▸ Task brief
Only the lines from the beginning of the data through the line holding "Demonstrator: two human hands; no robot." belong in the answer, printed exactly and without pictures.

▸ Provided data

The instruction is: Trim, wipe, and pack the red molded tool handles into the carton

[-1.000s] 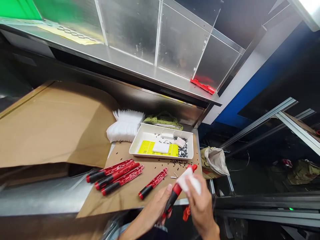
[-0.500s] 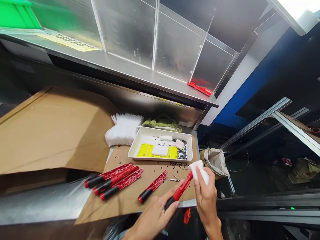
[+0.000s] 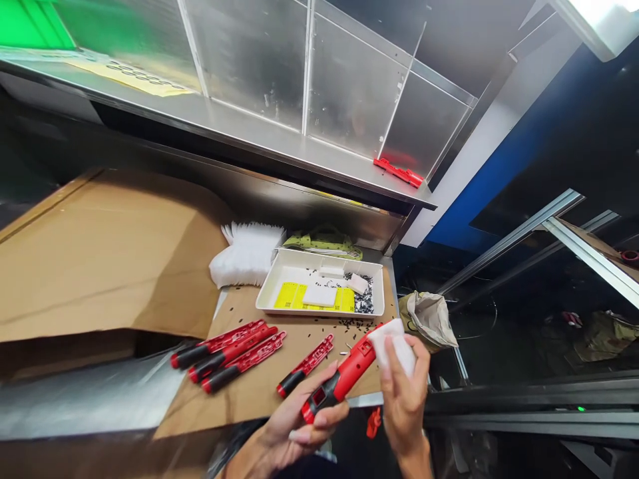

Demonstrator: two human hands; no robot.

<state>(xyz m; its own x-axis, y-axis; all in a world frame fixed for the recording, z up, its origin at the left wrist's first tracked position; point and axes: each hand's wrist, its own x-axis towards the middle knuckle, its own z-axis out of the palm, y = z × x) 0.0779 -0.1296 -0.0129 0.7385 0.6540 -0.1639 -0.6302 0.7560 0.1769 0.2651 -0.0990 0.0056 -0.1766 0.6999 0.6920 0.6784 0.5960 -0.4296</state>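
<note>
My left hand (image 3: 299,419) is wrapped round the black grip of a red and black plastic housing (image 3: 353,367), its broad outer face turned up. In my right hand (image 3: 407,392), a folded white cloth (image 3: 394,342) is pinched between thumb and fingers and touches the housing's far end. To the left, a similar housing half (image 3: 312,359) lies on the brown cardboard, its ribbed inside showing. Farther left, several more housings (image 3: 234,356) lie side by side. A small metal tool (image 3: 344,348) is partly hidden behind the held housing.
Behind the hands stands a white tray (image 3: 264,311) with white pads, yellow labels and small black bits. A stack of white cloths (image 3: 249,256) sits left of it, near a large cardboard box (image 3: 100,259). A red part (image 3: 398,172) rests on the metal shelf; an open bag (image 3: 432,316) stands at right.
My left hand has rolled and raised the housing, so its broad outer face and grip end now show. My right hand has shifted slightly left, keeping the cloth at the far end.
</note>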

▸ Solved problem
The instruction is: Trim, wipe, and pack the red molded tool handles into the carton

[-1.000s] 
[-0.500s] 
[+0.000s] 

Demonstrator: two human hands; no robot.

Nothing else belongs in the output.